Учитывал он не прихоти руководителей, а прихоти женщин. У которых пользовался успехом…
Ну а в день парамошинской клинической смерти профессор-реаниматолог влюбился.
Квартира была ухоженной, обставленной со вкусом, который нельзя было подвергнуть сомнению.
— Художником-постановщиком всего этого была жена, а порядок в квартире поддерживаю и соблюдаю я, — продолжал оповещать Машу Алексей Борисович. — Поддерживаю… как память о ней. Она была неповторимой чистюлей. И в людских отношениях тоже. Возвышенно выражаюсь? Иначе не могу… в этом конкретном случае.
— Вы ее любите? — спросила Маша.
— Ее разлюбить нельзя. Не получится… Но она завещала, чтобы я вновь женился. Была уверена, конечно, что я и так, без ее завещания, холостяком не останусь. Но вот пока… Хотите быть второй и последней?
— Хочу, — ответили ее наивно-пухлые губы, не успев согласовать это с разумом.
После кончины жены он, понемногу оправившись, не ограничивал себя в знакомствах и встречах с полом, который считал прелестным, но слабым никогда не считал. «Я в поиске!» — сообщал он приятелям. «И долго будешь искать?»
— Я нашел! — оповестил он в тот вечер Машу.
— Кого? В каком смысле?
— Вас… В том самом, решающем!
Со стен на Машу внимательно, но без осуждения взирала первая жена Алексея Борисовича. Он почувствовал, что из-за ее взглядов Маша не ощущает раскованности, свободы.
— Жена бы одобрила мой выбор. Не сомневайтесь: я знаю ее придирчивый, но объективный вкус.

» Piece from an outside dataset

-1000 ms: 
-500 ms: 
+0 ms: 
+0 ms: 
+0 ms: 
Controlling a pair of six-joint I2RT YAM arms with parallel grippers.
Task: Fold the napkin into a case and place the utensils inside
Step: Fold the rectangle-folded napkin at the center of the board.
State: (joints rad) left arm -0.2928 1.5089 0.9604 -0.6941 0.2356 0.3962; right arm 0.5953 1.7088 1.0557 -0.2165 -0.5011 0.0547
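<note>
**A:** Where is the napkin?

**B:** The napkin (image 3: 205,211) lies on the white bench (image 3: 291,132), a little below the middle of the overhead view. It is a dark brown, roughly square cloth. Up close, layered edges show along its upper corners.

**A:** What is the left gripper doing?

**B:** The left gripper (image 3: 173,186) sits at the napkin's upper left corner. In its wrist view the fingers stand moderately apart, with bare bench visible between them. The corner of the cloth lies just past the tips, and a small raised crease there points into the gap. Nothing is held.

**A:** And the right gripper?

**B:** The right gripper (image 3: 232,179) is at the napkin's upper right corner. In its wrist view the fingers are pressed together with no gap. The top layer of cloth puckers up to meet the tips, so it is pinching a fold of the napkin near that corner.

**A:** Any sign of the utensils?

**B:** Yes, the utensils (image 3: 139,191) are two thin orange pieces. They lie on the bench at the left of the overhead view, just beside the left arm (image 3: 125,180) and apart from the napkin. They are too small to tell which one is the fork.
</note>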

Чтобы увернуться от этой темы, Маша спросила:
— Она вас тоже…
— Она любила во мне не только мужа, но как бы и сына, — перебил он. — И, подобно матери, не сомневалась, что сыну ее — да плюс еще мужу! — должно доставаться все самое лучшее… Лучшее во всех отношениях. Так что вы бы ее устроили.
Он и Маше напоминал прямодушного, обаятельного ребенка. Они помолчали.

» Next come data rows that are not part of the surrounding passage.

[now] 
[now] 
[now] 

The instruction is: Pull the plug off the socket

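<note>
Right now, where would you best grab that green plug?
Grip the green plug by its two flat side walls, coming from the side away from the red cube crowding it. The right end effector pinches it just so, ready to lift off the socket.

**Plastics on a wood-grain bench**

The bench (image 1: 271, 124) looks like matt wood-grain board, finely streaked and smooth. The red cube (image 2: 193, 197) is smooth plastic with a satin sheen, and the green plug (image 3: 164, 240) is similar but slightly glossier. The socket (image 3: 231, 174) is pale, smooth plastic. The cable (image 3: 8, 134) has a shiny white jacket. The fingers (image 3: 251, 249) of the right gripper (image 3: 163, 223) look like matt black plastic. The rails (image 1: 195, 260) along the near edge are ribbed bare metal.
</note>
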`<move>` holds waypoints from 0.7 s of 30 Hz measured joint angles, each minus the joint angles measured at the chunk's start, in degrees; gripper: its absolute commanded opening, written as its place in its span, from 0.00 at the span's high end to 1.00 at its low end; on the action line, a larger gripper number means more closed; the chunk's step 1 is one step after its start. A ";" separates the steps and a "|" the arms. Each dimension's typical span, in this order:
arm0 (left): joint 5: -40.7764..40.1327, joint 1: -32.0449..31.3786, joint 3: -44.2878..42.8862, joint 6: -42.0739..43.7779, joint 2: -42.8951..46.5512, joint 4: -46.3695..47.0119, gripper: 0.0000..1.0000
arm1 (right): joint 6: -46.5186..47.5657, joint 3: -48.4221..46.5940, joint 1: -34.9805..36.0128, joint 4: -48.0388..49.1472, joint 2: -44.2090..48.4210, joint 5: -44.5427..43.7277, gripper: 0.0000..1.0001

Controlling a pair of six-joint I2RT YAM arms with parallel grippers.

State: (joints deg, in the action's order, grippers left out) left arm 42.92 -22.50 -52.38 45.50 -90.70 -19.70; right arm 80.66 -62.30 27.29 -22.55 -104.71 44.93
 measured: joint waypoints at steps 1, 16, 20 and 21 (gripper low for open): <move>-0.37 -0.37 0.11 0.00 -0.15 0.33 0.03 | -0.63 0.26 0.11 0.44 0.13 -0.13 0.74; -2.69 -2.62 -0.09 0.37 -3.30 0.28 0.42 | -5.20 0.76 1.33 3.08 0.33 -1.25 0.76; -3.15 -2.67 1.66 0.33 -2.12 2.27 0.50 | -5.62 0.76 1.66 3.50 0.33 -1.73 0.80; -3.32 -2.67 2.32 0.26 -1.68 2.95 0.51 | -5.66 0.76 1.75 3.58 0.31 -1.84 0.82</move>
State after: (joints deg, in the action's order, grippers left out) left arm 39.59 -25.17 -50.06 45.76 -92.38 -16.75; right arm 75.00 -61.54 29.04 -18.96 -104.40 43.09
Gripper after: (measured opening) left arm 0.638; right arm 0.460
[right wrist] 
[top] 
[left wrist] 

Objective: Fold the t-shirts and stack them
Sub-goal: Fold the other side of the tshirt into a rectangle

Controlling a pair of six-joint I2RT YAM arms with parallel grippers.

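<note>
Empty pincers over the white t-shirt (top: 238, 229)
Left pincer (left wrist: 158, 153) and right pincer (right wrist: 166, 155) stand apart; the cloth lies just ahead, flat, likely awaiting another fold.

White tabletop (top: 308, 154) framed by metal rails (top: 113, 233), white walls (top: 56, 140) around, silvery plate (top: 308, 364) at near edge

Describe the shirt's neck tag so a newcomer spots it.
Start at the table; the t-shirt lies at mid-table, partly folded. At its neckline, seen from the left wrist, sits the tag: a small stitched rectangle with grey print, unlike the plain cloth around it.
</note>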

— А как вы оцениваете… здоровье Вадима Степановича? — скорее вспомнила, чем поинтересовалась Маша.
— Причиной клинической кончины его стало, по-видимому, какое-то мгновенное потрясение, а не хронический недуг. Так что все восстановится и будет в порядке. Я почти убежден. Почти, так как полностью ручаться за выходки сердечно-сосудистой системы не может никто. Иногда эта система так же непредсказуема, как система советская. Но организм Парамошина еще молод. В отличие, допустим, от моего. Молодость хороша уже сама по себе. Но я не хочу зависеть от возраста. — «И от него тоже?» — подумала Маша. — Не робею, как видите, перед вами. Хоть мне уже пятьдесят шесть.
Ей было тридцать.
«Что люди? Что их жизнь и труд? Они прошли, они пройдут…» — написал гений, проживший двадцать шесть с половиной лет и не цеплявшийся за земное существование. Он «хотел забыться и заснуть», за что профессор-реаниматолог его дополнительно почитал.

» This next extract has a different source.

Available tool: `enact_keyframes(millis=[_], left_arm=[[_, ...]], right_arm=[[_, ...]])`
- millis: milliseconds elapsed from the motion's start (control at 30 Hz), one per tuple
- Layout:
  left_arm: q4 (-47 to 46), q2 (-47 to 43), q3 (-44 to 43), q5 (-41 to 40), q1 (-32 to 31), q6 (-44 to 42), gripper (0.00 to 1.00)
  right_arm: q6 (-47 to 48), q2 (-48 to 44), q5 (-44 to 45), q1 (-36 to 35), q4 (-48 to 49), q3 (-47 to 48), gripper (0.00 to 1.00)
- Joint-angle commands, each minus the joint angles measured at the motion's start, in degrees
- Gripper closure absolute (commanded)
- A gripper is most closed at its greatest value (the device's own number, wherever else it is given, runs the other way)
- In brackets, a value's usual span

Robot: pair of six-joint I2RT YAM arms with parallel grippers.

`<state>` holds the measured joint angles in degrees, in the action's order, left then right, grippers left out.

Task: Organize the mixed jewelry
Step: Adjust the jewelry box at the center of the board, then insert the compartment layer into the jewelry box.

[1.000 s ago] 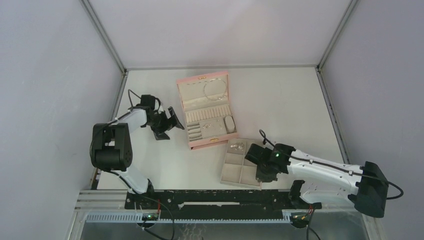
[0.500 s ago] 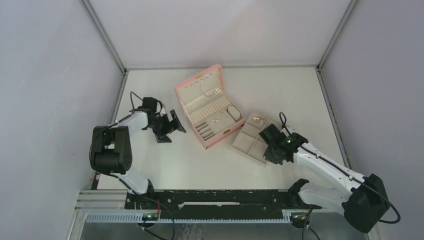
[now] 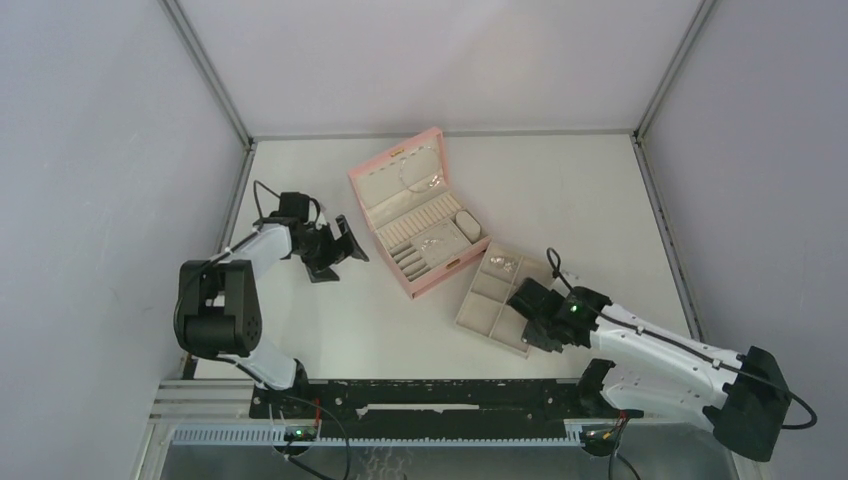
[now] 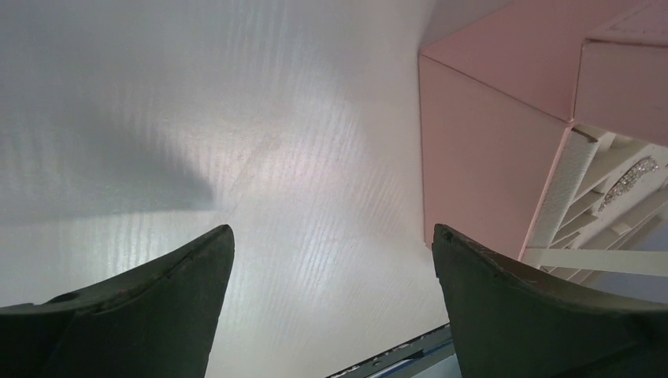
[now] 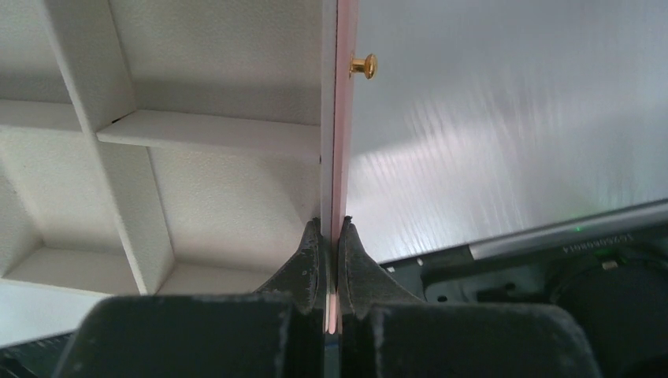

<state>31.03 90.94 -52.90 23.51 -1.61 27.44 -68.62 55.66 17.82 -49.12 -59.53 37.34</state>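
Two end effectors at work: the right end effector (image 5: 331, 230) pinches the tray (image 3: 478, 316) wall, the left end effector (image 3: 340, 245) hangs spread beside the pink box (image 3: 450, 270). The jewelry (image 3: 500, 264) glints in the tray's far compartment and the box; best slide the tray flat and slow, no spills.
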Motion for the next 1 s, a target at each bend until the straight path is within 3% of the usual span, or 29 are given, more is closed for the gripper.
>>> enact_keyframes(millis=[0,200,433,667,967], left_arm=[[-3.08,-0.71,-1.66,0.12,3.49,0.37,0.00],[-6.55,2.40,-5.01,0.81,5.78,4.41,0.00],[-6.26,8.99,-13.06,0.10,5.77,6.41,0.00],[-6.35,14.53,-17.67,1.36,5.65,7.77,0.00],[-6.75,17.02,-17.09,2.98,5.69,7.47,0.00]], right_arm=[[-8.19,-2.04,-1.31,-6.18,-2.17,-1.90,1.00],[-9.56,1.98,-3.17,-11.27,0.64,-2.27,1.00],[-7.87,4.70,-3.67,-11.38,6.72,-2.27,1.00],[-4.93,5.03,-3.23,-7.50,8.37,-2.27,1.00],[-1.48,5.81,-3.15,-3.28,10.95,-2.27,1.00]])
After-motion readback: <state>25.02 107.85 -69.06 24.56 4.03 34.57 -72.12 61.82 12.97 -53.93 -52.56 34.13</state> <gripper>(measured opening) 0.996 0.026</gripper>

Лермонтов, естественно, не был пациентом Алексея Борисовича… Но строки его стали критерием отношения профессора к пациентам. «Они прошли, они пройдут…» Все старались проходить подольше, максимально задерживаться в своем земном шествии. Максимально содействовать этому было предназначением и обязанностью Алексея Борисовича. Но к тем, кто уж очень цеплялся за жизнь, он относился скептически. Очнувшись, Парамошин шепотом заклинал реаниматолога: «Я умоляю вас… Умоляю…» Эту врачебную тайну Алексей Борисович, однако, от Маши скрыл. Вскинув на нее устало-озорные глаза, он спросил:
— А Вадим-то Степанович из-за чего надорвался? Как вам кажется?